Я буду приготовлять бомбы, но этого мало, я хочу сам выйти, понимаете, сам?
– Понимаю.
– Ну, вот. Поддержите? – Покотилов положил на руку Савинкова тонкую белую руку.
– Поддержу.
– Ну, тогда за успех, – улыбнулся Покотилов. Оба подняли бокалы.
– Вы верите? – сказал Савинков.
– Безусловно, – обтирая приклеенные усы, проговорил Покотилов, – вы знаете Ивана Николаевича? С ним неуспеха быть не может. Он расчетлив, точен, хладнокровен и очень конспиративен, это важно. Я убежден, что убьем. Только трудно ждать. Я храню динамит. Жить с динамитом в ожидании – невыносимо.
– Теперь уж недолго. – Савинкову не хотелось, чтоб Покотилов говорил на болезненную тему тоски ожиданий. – Может перейдем в зал? – сказал он, – а то как бы не показалось подозрительным, сидим вдвоем? Иль может пригласим девочек, вы как?
Покотилов сморщился.
– Не стоит, – сказал он, – я уж хочу ехать, пора, хотя знаете, у меня бессонница, поэтому я и выпил больше обычного. Раньше четырех не засыпаю.
Савинков проводил Покотилова до двери. Вернувшись, сидел один, допивая бокал, потом закурил и позвонил.
Вошел татарин.
– Кто эта певица, в красном, когда я вошел?
– Шишкина.
– Пригласи ее.
– С гитаристами?
– Нет, одну.
– Могу сказать, что не из таких, понимаете, – фамильярно проговорил лакей.
Савинков смерил лакея с ног до головы.
– Поди и позови. Вот моя визитная карточка.
На карточке – «инженер Мак Кулох».
14
В дверь кабинета ворвалась музыка. На пороге стояла женщина в ярко-красном платье, отделанном золотом, смоляные волосы были заколоты большой, светившейся шпилькой.
Как
хорошо воспитанный человек, Савинков встал навстречу. Она пошла к нему, улыбаясь. В дверь вошли два гитариста в цветистых цыганских костюмах. Заперли дверь и в кабинете стало тихо.– Хотите цыганскую песню послушать? – проговорила низким голосом женщина, обнажая в улыбке яркие зубы.

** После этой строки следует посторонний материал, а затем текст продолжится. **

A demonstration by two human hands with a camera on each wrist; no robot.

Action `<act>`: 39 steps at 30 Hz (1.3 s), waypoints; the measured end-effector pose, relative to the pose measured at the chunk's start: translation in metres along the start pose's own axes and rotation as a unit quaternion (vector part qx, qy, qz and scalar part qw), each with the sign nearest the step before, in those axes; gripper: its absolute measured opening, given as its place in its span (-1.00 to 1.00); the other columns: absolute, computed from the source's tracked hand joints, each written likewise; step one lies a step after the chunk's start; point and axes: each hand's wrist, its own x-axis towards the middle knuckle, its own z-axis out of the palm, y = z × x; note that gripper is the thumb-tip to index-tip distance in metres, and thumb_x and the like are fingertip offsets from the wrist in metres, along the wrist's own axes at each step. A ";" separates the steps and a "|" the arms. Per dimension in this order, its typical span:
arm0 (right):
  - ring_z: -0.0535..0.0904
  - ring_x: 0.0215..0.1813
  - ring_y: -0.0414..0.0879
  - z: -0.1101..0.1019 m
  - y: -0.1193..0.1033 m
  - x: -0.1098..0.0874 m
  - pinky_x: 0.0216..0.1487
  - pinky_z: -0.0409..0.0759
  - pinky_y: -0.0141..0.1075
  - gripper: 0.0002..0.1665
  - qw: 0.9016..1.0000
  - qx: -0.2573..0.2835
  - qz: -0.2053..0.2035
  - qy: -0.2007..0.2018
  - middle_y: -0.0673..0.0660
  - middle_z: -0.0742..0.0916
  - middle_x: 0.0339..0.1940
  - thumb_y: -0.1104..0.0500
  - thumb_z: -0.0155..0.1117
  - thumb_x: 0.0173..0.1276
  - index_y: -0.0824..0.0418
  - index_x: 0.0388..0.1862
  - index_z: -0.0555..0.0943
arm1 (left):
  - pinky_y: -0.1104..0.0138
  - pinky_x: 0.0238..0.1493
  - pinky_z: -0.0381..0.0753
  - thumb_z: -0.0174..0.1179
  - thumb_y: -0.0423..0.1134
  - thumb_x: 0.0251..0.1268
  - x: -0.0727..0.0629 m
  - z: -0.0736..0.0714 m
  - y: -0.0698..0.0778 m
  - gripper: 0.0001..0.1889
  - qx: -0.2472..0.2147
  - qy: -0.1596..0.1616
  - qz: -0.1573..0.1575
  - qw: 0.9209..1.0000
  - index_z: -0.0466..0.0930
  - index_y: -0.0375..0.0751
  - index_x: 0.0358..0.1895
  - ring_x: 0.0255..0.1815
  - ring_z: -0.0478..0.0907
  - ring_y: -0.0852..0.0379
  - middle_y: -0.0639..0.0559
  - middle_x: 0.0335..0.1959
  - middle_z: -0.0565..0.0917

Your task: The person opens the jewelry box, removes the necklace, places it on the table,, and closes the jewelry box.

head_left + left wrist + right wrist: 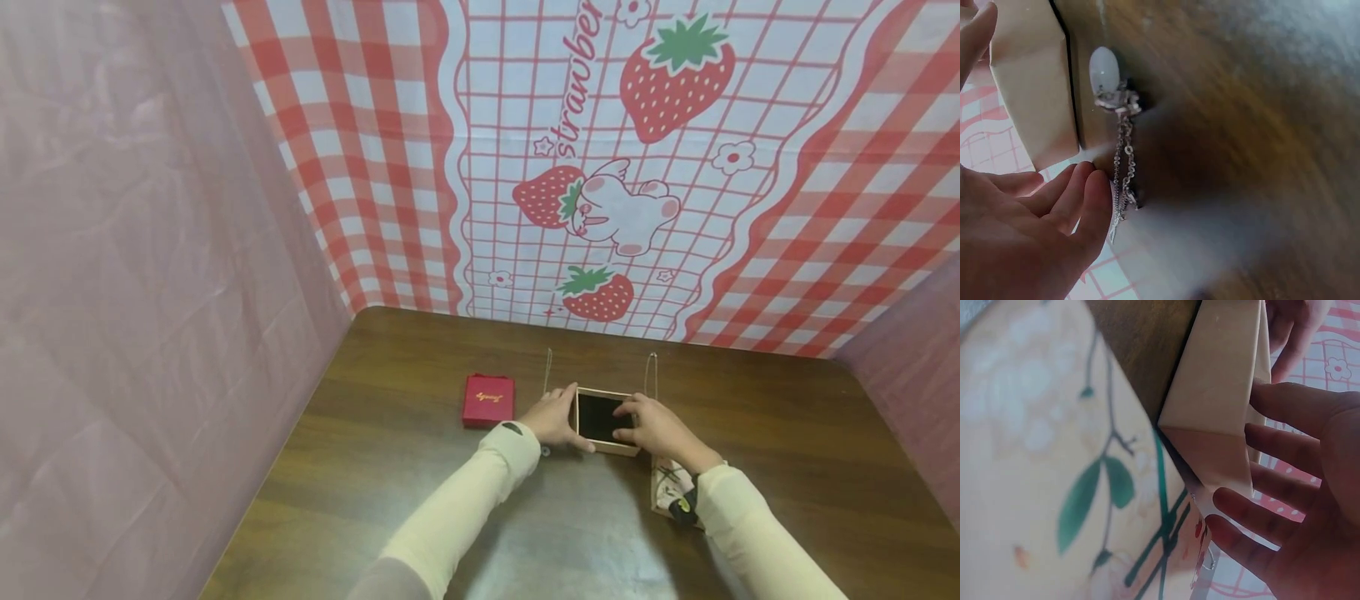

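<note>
A small tan box (617, 447) with a black lining (596, 417) stands between both hands. My left hand (552, 417) holds its left end, thumb along the near side and a finger at the far corner. My right hand (660, 427) reaches over the right end; a finger and the thumb touch the black lining, while other fingers lie outside by the end wall. Beside the left hand lies a silver chain (1124, 153) with a white oval pendant (1104, 70). Under the right forearm is a floral-patterned piece (1035, 456), partly hidden by the sleeve.
A red box (487, 398) with gold lettering stands left of the left hand. Another thin chain (651, 371) lies behind the right hand. The brown wooden table (375, 467) meets a strawberry-print cloth (390, 167) at the back, and a pink curtain (165, 292) hangs at the left.
</note>
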 end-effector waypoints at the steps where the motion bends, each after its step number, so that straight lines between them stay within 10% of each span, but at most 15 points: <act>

Она была хорошего роста. Красивые, обнаженные, суглинковые руки. Такое же лицо. Волосы крупные, простой прически, черно-синие, словно конские. Глаза горячие, с чуть растянутым разрезом и в них было словно какое-то отчаяние. Может быть женщина была нетрезва. Гитаристы стали в отдалении. Оба черные, кудрявые.
– Очень хочу послушать вашу песню, – проговорил Савинков, целуя руку, всю в кольцах.
Лакей нес шампанское. Другой – фрукты. Следом вошла бедно одетая девушка с корзиной цветов. Савинков собрал красные розы и передал Шишкиной.
– Ой, ой, какой барин добрый! – низко прохохотала, имитируя таборных. – Вы нерусский?
– Англичанин.
– Ой, шутишь, барин, – прищурила Шишкина глаз и засмеялась. – Англичанин купит розу, купит две, а так русские покупают. Да и в кабинет к одному англичанин не позовет. – Отхлебнув полным глотком шампанское Шишкина сказала: – Ну, что ж, спеть штоль тебе, барину-англичанину?
Она была необычайна. До того много было в ней огня, жизни. А в глазах вместе с огнем билось отчаяние. Шишкина пела сидя. Только отодвинулась от стола. Гитаристы встали по обе стороны. Она в красном. Гитаристы в разноцветном. Сначала щемительно заиграл, топая ногой, один. Другой подхватил пронзительный мотив, но чересчур рвал гитару, было слышно, как хватаются струны и что-то дребезжит. Шишкина вздохнула, вдруг кабинет наполнился сильной придушенной нотой хрипловатого голоса. Но это показалось. Шишкина пела полней. Голос гремел в зеркалах. Она пела совсем невесело:
«Скажи мне что-нибудь глазами, дорогая»И от этого неученого пенья Савинков чувствовал, как пробегает по коже мороз. Глаза Шишкиной полузакрыты, руки сложены. Последние слова песни произнесла пленительно, словно вырвала их из груди и перед ним положила. Сидела не шелохнувшись, пока гитары доигрывали аком-панимент, жалобно переходя в минор из мажора.
– Чудесно, – проговорил Савинков. Окна кабинета занавешены. Но Савинков знал, за окнами уж светло. Шишкина что-то сказала гитаристам по-цыгански. Кивнули головами. И вдруг ударили с вскриками. Она, покачиваясь на стуле, содрогаясь от выкрикиваемых, выговариваемых нот, пела старое, древнее, может быть, индийское.
Всё плыло плавкими, легкими переплавами. Песня, Шишкина, гитаристы. Странно было, что взрослому человеку в кабаке захотелось плакать.
Шишкина кончила. Подвинулась к столу. Опросила тем же низким грудным голосом, смеясь глазами:
– Хороша, цыганская песня?
– Хороша.
– Только барин-англичанин – смеялись глаза – должна я от вас идти, – и заговорила таборно, а ее узкие, горящие отчаянием глаза смеялись.
– Спасибо за песню. Сколько я вам должен?